**WHAT THE TASK REQUIRES:**
Could you restate every line of the data word for word?

╭─ INFORMATION PROVIDED

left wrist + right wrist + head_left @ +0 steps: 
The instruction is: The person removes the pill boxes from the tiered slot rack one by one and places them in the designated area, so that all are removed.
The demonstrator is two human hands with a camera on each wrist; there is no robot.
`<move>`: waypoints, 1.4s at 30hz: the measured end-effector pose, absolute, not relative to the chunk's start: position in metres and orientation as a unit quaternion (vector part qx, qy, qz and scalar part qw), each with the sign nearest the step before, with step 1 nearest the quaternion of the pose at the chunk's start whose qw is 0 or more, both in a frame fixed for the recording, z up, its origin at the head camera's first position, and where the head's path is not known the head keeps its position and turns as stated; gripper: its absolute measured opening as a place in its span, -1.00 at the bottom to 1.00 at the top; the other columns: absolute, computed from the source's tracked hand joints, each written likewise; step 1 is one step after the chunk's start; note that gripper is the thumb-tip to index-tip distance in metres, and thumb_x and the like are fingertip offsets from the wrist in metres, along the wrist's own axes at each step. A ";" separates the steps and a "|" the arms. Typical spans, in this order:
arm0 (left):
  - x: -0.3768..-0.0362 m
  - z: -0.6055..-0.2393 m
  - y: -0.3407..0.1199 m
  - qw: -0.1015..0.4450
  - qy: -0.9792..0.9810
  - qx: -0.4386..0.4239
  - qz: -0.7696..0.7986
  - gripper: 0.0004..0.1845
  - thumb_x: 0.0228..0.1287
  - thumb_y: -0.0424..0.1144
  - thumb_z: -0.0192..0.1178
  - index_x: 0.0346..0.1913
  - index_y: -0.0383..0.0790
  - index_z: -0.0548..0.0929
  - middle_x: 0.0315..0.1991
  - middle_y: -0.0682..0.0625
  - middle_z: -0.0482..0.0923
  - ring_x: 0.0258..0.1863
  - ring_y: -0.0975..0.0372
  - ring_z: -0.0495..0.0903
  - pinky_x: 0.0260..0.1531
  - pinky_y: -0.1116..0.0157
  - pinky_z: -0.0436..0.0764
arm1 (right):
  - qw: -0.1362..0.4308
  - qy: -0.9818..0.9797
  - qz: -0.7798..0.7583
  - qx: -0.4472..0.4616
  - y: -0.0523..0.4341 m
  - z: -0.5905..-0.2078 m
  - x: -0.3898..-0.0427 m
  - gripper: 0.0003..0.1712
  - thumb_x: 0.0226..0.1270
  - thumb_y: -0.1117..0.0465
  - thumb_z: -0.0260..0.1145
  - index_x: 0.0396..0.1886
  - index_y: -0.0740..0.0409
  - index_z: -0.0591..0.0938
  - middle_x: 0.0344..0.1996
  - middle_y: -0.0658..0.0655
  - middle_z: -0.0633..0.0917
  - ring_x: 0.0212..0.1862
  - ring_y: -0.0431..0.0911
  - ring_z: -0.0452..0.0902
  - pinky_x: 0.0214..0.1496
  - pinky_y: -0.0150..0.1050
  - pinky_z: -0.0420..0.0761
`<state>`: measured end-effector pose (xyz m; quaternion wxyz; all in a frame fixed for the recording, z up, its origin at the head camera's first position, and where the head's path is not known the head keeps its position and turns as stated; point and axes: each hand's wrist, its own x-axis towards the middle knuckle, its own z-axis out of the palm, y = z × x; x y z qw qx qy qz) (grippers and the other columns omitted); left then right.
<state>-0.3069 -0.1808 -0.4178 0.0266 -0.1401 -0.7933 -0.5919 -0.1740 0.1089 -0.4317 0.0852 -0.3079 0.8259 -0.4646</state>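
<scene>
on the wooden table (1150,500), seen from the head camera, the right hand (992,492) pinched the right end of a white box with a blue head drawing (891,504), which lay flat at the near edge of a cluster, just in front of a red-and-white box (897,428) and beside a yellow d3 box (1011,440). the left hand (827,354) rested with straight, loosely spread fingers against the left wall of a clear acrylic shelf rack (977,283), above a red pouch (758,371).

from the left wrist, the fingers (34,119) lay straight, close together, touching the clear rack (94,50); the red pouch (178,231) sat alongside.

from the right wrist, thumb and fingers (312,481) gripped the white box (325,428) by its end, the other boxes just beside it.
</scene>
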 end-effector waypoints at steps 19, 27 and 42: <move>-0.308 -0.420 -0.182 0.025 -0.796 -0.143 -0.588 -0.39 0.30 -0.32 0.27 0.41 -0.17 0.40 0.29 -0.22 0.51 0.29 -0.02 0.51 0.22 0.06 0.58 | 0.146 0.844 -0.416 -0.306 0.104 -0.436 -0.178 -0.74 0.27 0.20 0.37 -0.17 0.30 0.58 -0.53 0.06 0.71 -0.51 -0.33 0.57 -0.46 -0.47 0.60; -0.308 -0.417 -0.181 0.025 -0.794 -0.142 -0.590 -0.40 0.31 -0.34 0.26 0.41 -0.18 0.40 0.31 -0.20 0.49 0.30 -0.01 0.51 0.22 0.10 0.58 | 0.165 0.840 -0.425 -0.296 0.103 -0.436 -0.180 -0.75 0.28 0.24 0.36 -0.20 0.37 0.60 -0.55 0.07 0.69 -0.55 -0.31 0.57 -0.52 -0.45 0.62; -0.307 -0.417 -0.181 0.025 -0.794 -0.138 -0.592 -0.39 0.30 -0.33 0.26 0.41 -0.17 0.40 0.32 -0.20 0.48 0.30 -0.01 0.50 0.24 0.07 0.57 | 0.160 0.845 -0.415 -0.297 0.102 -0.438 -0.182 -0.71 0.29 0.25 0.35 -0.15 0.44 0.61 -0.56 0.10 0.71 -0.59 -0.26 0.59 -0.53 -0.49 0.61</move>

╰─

**TASK SOLUTION:**
left wrist + right wrist + head_left @ +0 steps: 
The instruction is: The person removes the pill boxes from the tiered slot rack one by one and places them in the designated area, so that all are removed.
The demonstrator is two human hands with a camera on each wrist; there is no robot.
`<move>`: waypoints, 1.4s at 30hz: the measured end-effector pose, absolute, not relative to the chunk's start: position in metres and orientation as a unit quaternion (vector part qx, qy, qz and scalar part qw), each with the sign nearest the step before, with step 1 nearest the quaternion of the pose at the chunk's start whose qw is 0 or more, both in a frame fixed for the recording, z up, its origin at the head camera's first position, and where the head's path is not known the head keeps its position and turns as stated; gripper: its absolute measured opening as a place in its span, -1.00 at the bottom to 1.00 at the top; the other columns: absolute, computed from the source's tracked hand joints, each written likewise; step 1 is one step after the chunk's start; note that gripper is the thumb-tip to index-tip distance in metres, and thumb_x and the like are fingertip offsets from the wrist in metres, along the wrist's own axes at each step. A ";" separates the steps and a "|" the arms. Typical spans, in this order:
arm0 (left):
  - x: -0.3768..-0.0362 m
  - z: -0.6055..-0.2393 m
  - y: -0.3407..0.1199 m
  - qw: -0.1015..0.4450
  - qy: -0.9792..0.9810
  - qx: -0.4386..0.4239
  - qz: -0.7696..0.7986
  - gripper: 0.0004..0.1845
  - thumb_x: 0.0228..0.1287
  - thumb_y: -0.0424..0.1144
  - thumb_z: -0.0192..0.1178
  - index_x: 0.0346..0.1913
  - index_y: -0.0383..0.0790
  - index_z: -0.0548..0.0929
  - middle_x: 0.0315..0.1991
  - middle_y: -0.0682..0.0625
  - middle_z: -0.0482..0.0923
  - ring_x: 0.0258..0.1863
  - ring_y: -0.0975..0.0372
  - ring_z: -0.0495..0.0903
  - pinky_x: 0.0260..0.1531
  - pinky_y: -0.1116..0.0157
  - pinky_z: -0.0436..0.0764
arm1 (right):
  - qw: -0.1362..0.4308
  - qy: -0.9818..0.9797
  - qz: -0.7798..0.7583
  - qx: -0.4472..0.4616
  - y: -0.0523..0.4341 m
  - z: -0.5905..-0.2078 m
  - x: -0.3898..-0.0427 m
  - gripper: 0.0003..0.1712
  - thumb_x: 0.0226..0.1270
  - thumb_y: -0.1117..0.0465
  - thumb_z: -0.0260..0.1145
  - index_x: 0.0396..0.1886
  - index_y: -0.0740..0.0409
  - index_z: -0.0591..0.0938
  - middle_x: 0.0344..0.1996
  - middle_y: -0.0658..0.0655
  - middle_z: -0.0633..0.0917
  - ring_x: 0.0212..0.1862
  - ring_y: -0.0431..0.0911
  - ring_z: -0.0452..0.0902
  - pinky_x: 0.0214..0.1496
  - pinky_y: -0.0150..0.1050
  - pinky_z: -0.0420..0.0761
`<state>`: measured end-effector pose (xyz m; quaternion wxyz; all in a frame fixed for the recording, z up, its origin at the head camera's first position, and where the head's path is not known the head keeps its position and turns as stated; point and axes: each hand's wrist, its own x-axis towards the middle knuckle, its own z-axis out of the palm, y = z × x; x y z qw qx qy qz) (grippers and the other columns omitted); left then right.
<state>-0.3069 -0.1808 -0.4178 0.0266 -0.1401 -0.7933 -0.5919 -0.1740 0.1089 -0.4317 0.0852 -0.3079 0.8259 -0.4646</state>
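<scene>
on the wooden table (1150,500), seen from the head camera, the right hand (992,492) pinched the right end of a white box with a blue head drawing (891,504), which lay flat at the near edge of a cluster, just in front of a red-and-white box (897,428) and beside a yellow d3 box (1011,440). the left hand (827,354) rested with straight, loosely spread fingers against the left wall of a clear acrylic shelf rack (977,283), above a red pouch (758,371).

from the left wrist, the fingers (34,119) lay straight, close together, touching the clear rack (94,50); the red pouch (178,231) sat alongside.

from the right wrist, thumb and fingers (312,481) gripped the white box (325,428) by its end, the other boxes just beside it.
</scene>
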 end-effector waypoints at steps 19, 27 and 42: <move>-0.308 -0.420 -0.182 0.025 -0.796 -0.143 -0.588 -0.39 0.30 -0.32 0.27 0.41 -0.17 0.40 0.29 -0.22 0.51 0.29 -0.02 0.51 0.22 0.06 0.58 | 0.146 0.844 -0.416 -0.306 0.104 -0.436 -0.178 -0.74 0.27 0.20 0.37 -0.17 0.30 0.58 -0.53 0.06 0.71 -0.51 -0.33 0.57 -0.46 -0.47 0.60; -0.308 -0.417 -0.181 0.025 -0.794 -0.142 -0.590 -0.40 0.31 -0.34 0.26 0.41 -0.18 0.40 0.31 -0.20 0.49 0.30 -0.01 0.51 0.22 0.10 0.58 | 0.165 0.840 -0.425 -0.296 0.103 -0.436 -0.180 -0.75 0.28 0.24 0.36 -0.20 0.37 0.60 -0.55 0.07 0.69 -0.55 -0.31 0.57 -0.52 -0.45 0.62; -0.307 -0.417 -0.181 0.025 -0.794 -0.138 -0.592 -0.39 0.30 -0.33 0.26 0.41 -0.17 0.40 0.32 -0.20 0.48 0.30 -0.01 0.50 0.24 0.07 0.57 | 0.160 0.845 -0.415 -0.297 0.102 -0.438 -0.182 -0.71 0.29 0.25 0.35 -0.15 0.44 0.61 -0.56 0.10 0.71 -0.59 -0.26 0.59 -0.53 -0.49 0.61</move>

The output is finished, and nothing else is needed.